You may like someone to read this to you, or to dictate it onto a tape or CD.
To begin with make sure the body is in as comfortable a position as possible, either sitting in a chair or lying down on the bed or the floor. Allow the weight of the body to settle down towards the earth, taking a few deeper breaths and letting go a little bit more on each out breath.
Now allow the breath to settle and to find its own natural rhythm, letting the breath breathe itself. Try not to interfere with this process, and notice how the body moves in response to the breath: the chest expanding and relaxing, the belly rising and falling. If your breath is affected in any way by your illness or pain, then just noting this with a kindly, gentle awareness. Try to let go of any ideas about how you think it ought to be, and just rest with an awareness of how things actually are for you in each moment.
[Pause]Sometimes it can help to include an image with a sense of the breath: you can imagine a wave flowing up the beach, turning, and flowing back out to sea again, noticing how the movement of the breath has a rhythm very like this. Or you might have another image that you find evocative and calming. Use your imagination in your own way to help the mind and the body settle around the breath.
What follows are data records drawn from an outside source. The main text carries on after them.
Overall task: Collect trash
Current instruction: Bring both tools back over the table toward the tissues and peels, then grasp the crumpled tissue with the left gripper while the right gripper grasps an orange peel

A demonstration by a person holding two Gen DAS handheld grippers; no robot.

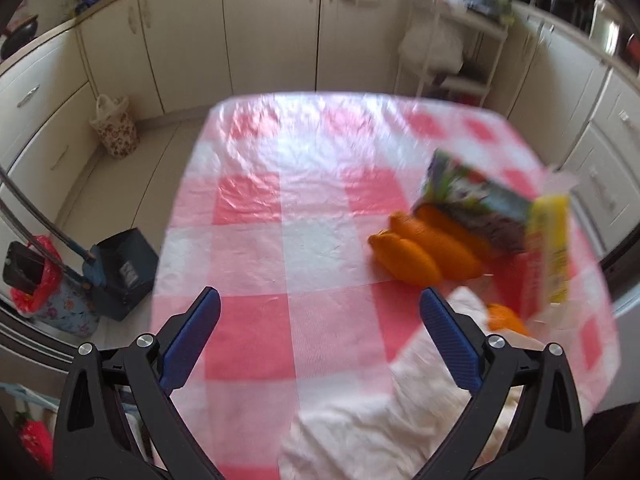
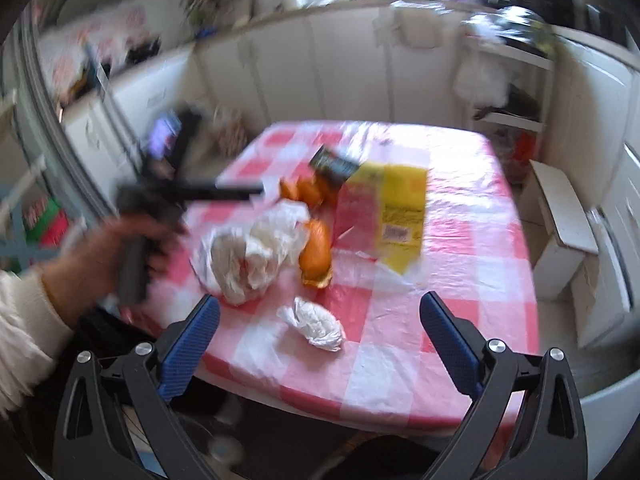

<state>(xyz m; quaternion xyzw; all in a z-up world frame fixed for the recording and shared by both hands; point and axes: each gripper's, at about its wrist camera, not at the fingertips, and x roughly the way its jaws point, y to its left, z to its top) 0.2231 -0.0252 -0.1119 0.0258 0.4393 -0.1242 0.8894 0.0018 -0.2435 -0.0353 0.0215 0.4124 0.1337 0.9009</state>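
Observation:
On the table with the red-and-white checked cloth [image 1: 256, 208] lie orange peels [image 1: 424, 252], a colourful carton [image 1: 476, 200] with a yellow carton [image 1: 548, 248] beside it, and a white plastic bag [image 1: 400, 412]. My left gripper [image 1: 320, 300] hovers open over the near edge, its right finger above the bag. In the right wrist view, my right gripper [image 2: 320, 308] is open just above a small crumpled white tissue [image 2: 316, 324]. Beyond the tissue are the white bag [image 2: 248, 256], an orange peel [image 2: 316, 252], the yellow-and-pink carton [image 2: 384, 212] and a dark box [image 2: 332, 164]. A hand [image 2: 92, 256] holds the blurred left gripper [image 2: 224, 193].
On the floor to the left are a dark dustpan with a broom [image 1: 124, 272], a bin lined with a red bag [image 1: 36, 280] and a floral bag [image 1: 116, 132]. A white shelf cart [image 1: 452, 60] stands behind the table. A white stool [image 2: 560, 216] is at the right.

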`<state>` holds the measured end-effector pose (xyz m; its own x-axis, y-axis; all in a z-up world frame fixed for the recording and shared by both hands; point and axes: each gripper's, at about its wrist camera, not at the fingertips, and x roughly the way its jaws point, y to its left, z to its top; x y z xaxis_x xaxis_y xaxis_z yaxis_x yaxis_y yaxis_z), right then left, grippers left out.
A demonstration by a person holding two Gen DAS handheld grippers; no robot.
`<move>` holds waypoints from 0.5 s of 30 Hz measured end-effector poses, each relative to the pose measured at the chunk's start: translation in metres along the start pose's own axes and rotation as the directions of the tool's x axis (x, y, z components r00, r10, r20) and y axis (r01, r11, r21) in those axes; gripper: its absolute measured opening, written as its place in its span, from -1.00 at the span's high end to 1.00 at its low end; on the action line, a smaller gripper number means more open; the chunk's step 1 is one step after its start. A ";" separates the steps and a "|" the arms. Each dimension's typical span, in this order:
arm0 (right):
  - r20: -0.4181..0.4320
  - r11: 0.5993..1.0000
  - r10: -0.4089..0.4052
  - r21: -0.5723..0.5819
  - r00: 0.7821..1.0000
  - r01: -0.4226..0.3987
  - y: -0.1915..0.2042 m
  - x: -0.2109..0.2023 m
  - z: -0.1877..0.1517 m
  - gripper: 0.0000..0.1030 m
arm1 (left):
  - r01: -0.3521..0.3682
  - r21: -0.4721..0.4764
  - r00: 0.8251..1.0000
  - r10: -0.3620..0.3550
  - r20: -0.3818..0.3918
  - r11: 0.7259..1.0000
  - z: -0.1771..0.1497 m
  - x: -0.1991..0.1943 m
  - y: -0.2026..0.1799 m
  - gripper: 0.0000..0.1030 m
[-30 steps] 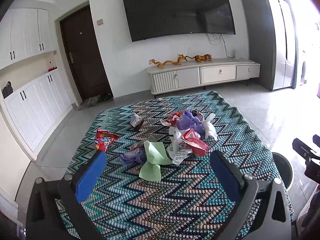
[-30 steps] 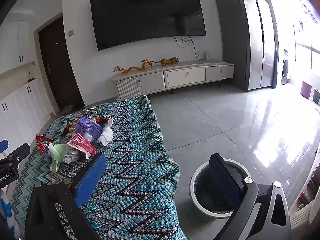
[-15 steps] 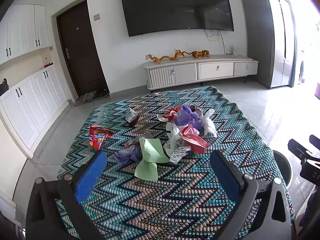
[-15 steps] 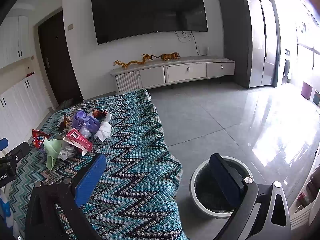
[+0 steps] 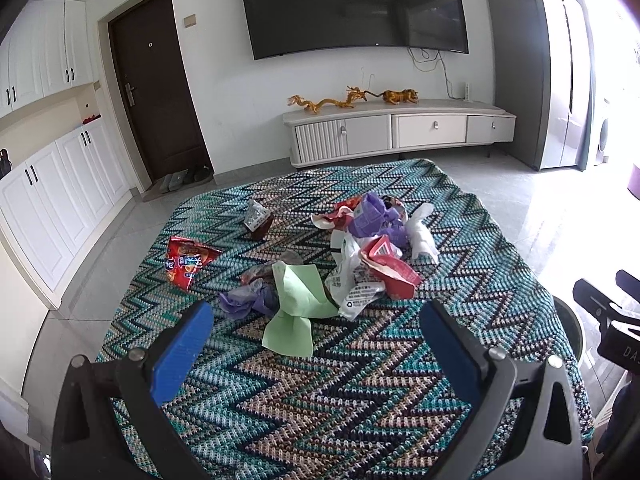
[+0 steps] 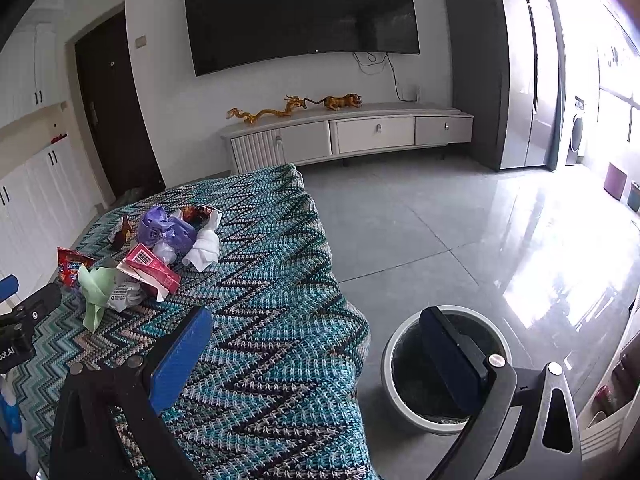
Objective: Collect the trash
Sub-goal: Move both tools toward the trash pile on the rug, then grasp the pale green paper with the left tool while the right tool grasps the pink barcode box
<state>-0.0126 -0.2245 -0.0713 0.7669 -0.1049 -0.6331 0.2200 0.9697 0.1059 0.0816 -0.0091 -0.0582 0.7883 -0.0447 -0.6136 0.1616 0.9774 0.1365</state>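
Your left tool (image 5: 316, 340) gapes wide and empty, the green wrapper (image 5: 298, 304) lying dead ahead mid-desk (image 5: 360, 400), its long axis running away from you. Your right tool (image 6: 316, 344), also wide, hangs beside the bin (image 6: 394, 344).

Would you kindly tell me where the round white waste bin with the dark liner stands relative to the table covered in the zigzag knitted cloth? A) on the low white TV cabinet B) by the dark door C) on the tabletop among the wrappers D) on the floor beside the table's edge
D: in the right wrist view the round white waste bin stands on the grey tiled floor, just past the draped edge of the zigzag knitted cloth.
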 end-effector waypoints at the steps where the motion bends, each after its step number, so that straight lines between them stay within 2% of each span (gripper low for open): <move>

[Pause]Notice how each breath is unique, how no two breaths are the same. Notice the texture, the quality, and the duration of each breath. If you notice the body or the mind tensing up around your experience, in the noticing you can gently let go again without judgement. Do this over and over again if necessary with a kindly, gentle awareness.
Include any pain or discomfort in the body within your broad field of awareness. Very often we resist feelings of pain or discomfort, and this just leads to more tension, more pain and more discomfort. Use the breath to help soften the hard edges around the pain and allow a tender, gentle awareness to permeate the in- and the out-breaths. As you use the breath to soften resistance to the pain or discomfort, you may notice how the experience of pain is in fact a constantly changing mass of different sensations. Experience how it comes into being and passes away moment by moment.
[Pause]Now you can broaden out your experience even more to invite in the pleasurable dimensions of your field of awareness. They might be very subtle, such as tingling in the fingers, some sort of pleasure around the breath, or maybe the sun is shining through the window onto the skin. In your own way scanning through your whole experience and noticing little moments of pleasure, no matter how fleeting – arising and falling with each moment.
You may notice that each moment of life contains elements that are painful and elements which are pleasurable. This is the way things are in this world for everyone. Notice the tendency to harden against pain and to grasp after pleasure, and in the noticing relax back into the broad field of awareness.
[Pause]Now broaden out your awareness still more to include an awareness of others. Become aware that all humanity experiences a mixture of pain and pleasure moment by moment in much the way that you do. The stories of our lives are unique, but the range of basic human experience and emotions will be very similar. We all have hopes and dreams, fears and regrets, no matter where we live, our age, color or wealth. In this way we can allow our own experience of pain and illness to become a moment of empathy for others who are in pain, or who are ill, rather than a moment of isolation. All life suffers in one way or another. All life experiences pleasure in one way or another.
In the same way that you imbued the breath with a kindly awareness towards your own experience, you can now allow a kindly awareness to permeate the in- and the out-breaths as you think of others. Maybe you can get a sense of the whole world breathing – all life breathing like waves on the ocean. Rising and falling. Allow a sense of the hard edges of separation to soften, letting go into a sense of all that we share and a feeling of connection with all life as you sit or lie here resting quietly with the breath moment by moment.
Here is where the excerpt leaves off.